● INFORMATION PROVIDED:
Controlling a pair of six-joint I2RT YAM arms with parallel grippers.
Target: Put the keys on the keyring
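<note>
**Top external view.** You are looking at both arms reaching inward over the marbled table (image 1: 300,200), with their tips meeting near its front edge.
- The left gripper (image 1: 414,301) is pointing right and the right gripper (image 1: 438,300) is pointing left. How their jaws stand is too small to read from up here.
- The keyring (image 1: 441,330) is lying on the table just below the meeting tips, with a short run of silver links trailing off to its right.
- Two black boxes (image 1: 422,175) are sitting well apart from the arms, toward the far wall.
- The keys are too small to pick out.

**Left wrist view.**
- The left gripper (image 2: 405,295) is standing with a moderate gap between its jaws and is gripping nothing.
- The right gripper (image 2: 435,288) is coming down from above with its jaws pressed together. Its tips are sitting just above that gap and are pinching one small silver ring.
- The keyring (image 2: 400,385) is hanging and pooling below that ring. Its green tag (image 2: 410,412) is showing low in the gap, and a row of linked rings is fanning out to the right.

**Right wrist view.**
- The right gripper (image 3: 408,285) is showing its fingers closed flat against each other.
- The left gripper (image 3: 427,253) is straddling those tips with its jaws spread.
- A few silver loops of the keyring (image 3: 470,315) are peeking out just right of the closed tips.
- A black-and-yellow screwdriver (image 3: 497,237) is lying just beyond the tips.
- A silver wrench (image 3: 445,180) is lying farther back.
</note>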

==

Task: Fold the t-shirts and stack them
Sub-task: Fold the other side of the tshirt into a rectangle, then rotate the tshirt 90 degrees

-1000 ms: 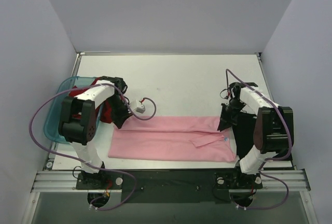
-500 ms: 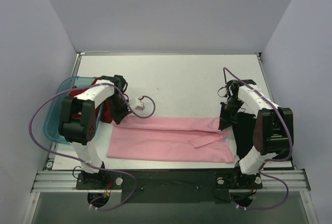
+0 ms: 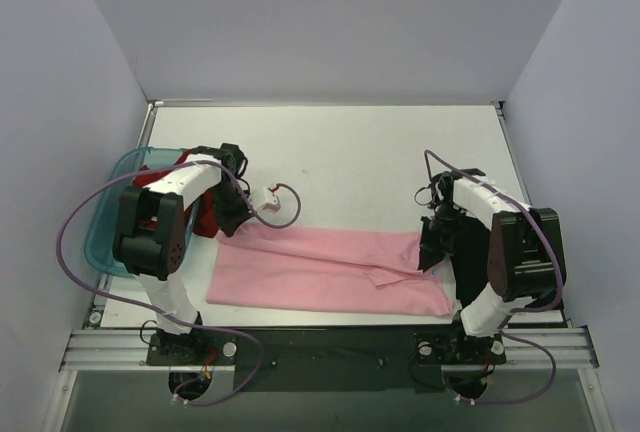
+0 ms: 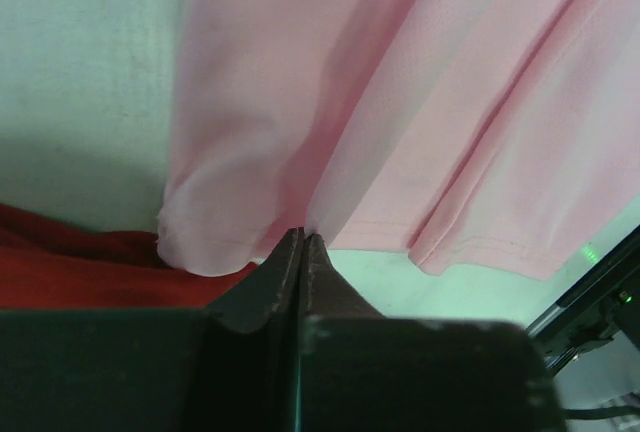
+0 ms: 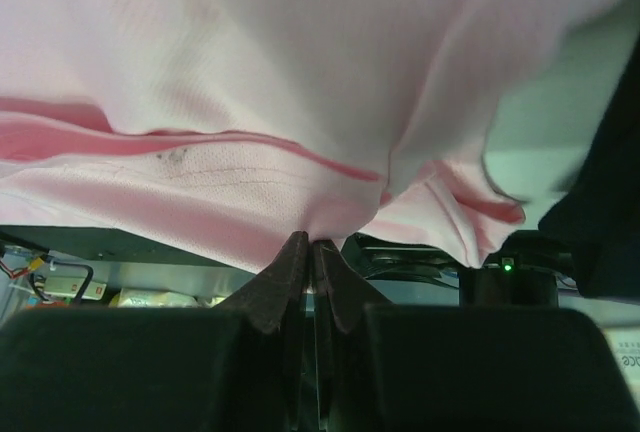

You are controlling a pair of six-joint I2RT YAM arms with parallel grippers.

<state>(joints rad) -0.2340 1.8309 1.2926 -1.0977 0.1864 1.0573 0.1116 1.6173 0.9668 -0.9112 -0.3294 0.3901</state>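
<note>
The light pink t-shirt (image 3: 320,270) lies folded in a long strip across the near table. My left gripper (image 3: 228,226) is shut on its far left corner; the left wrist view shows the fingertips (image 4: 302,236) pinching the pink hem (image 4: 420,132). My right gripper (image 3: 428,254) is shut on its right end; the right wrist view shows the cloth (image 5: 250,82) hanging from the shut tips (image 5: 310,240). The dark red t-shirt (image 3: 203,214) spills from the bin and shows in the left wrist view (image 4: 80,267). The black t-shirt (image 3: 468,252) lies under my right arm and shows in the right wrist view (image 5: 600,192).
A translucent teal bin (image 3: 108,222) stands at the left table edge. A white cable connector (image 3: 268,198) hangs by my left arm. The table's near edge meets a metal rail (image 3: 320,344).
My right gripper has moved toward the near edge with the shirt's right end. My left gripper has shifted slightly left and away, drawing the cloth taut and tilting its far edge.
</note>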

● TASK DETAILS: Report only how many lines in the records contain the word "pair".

● EXPECTED ANSWER: 2